* [WHAT THE EXERCISE ASKS]: The required output is a copy of each line in the material below that includes "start".
-- Opening Marker --
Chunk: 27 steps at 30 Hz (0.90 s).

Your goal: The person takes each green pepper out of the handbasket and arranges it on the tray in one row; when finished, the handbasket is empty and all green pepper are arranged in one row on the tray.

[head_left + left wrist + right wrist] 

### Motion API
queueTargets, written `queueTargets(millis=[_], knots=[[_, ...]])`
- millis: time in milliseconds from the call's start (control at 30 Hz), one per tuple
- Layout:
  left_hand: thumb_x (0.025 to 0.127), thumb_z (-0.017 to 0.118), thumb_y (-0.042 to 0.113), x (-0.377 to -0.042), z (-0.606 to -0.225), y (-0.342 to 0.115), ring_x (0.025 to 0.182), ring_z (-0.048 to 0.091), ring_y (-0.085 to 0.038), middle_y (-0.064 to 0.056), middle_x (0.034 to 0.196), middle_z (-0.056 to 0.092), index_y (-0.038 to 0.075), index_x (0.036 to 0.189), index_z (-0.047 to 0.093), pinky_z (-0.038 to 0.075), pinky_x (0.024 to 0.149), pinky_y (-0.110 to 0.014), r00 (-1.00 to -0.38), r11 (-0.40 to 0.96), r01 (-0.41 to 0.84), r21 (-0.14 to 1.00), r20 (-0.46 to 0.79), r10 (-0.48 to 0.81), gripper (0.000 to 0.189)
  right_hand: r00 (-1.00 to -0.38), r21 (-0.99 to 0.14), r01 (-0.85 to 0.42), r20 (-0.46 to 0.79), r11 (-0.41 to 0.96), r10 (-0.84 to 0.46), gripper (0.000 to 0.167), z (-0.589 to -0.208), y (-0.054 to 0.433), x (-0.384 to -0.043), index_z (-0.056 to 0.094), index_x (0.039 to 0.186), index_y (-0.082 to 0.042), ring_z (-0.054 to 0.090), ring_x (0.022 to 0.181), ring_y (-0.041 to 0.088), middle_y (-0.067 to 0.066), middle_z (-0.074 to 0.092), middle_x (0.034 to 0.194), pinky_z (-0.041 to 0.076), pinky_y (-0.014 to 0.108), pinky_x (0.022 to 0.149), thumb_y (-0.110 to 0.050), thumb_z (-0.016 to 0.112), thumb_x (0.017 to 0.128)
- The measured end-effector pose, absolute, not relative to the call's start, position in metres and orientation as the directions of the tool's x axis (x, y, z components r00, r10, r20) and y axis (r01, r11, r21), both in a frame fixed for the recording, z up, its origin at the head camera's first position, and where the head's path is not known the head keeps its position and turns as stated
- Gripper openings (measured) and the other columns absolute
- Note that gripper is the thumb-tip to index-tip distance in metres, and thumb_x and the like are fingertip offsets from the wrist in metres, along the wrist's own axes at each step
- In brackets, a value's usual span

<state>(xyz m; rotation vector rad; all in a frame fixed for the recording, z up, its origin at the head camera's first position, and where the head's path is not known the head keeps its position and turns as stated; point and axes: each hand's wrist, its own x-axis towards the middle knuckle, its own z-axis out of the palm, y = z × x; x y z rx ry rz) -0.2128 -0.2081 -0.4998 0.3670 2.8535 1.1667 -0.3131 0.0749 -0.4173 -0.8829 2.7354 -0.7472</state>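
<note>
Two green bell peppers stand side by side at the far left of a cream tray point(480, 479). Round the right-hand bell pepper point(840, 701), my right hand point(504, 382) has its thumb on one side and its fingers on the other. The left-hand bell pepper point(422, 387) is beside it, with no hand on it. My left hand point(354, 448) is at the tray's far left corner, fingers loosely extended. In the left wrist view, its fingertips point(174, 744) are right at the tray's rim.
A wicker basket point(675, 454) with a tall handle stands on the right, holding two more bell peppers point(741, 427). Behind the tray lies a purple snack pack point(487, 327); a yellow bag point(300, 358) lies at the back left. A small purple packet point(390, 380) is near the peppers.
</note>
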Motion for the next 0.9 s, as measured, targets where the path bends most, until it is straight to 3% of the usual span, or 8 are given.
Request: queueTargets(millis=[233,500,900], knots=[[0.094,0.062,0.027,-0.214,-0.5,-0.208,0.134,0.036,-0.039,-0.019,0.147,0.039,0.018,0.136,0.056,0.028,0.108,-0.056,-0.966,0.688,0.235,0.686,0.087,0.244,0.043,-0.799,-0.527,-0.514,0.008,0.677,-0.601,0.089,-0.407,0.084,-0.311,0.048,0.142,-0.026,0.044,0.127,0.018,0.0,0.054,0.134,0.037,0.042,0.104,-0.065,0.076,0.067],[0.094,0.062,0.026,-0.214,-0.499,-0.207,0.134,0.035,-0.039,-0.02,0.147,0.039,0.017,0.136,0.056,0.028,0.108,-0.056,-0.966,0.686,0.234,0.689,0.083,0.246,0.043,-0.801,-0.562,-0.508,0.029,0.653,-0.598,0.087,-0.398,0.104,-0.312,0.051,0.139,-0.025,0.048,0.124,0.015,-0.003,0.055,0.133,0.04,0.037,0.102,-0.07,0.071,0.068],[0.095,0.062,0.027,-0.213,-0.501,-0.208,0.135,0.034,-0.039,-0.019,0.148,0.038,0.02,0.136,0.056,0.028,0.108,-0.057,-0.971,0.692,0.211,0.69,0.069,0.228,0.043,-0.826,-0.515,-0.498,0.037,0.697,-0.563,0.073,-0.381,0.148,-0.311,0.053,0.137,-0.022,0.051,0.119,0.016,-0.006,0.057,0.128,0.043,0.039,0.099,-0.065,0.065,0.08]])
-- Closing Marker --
* [EXPECTED ANSWER]:
- millis: time in milliseconds from the call's start (control at 30 Hz), one per tuple
- The measured end-effector pose, absolute, not relative to the call's start, position in metres and orientation as the directions of the tool's x axis (x, y, z components r00, r10, r20) and y axis (r01, r11, r21), both in a frame fixed for the recording, z up, its origin at the head camera's first position, and where the head's path is not known the head keeps its position and turns as stated

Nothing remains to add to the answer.